■ **Goal of the exercise**:
At the line that contains "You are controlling", begin setting down every line word for word, and stop after the last line of the listing.

________________________

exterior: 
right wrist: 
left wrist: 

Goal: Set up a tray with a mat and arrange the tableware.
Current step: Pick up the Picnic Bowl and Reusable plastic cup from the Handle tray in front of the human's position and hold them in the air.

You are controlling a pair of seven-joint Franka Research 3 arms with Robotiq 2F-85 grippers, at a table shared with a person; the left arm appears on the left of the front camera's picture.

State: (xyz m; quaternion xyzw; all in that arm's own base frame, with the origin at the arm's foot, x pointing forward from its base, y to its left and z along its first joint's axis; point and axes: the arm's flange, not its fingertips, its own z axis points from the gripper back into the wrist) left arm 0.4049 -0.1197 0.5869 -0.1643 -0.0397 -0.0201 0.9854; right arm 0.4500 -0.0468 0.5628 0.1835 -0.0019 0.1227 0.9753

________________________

■ **Answer area**:
You are controlling a pair of seven-joint Franka Research 3 arms with Robotiq 2F-85 grippers, at a table shared with a person; the left arm appears on the left of the front camera's picture.

State: (xyz m; quaternion xyzw; all in that arm's own base frame, with the origin at the arm's foot, x pointing forward from its base, y to its left and z along its first joint's axis; point and axes: the arm's flange, not its fingertips, its own z axis points from the gripper back into the wrist) left arm 0.4049 -0.1197 0.5869 -0.1643 -0.0397 -0.0201 0.9854; right arm 0.4500 -0.0468 0.5628 0.1835 -0.0019 0.1227 0.9753

The exercise is now done.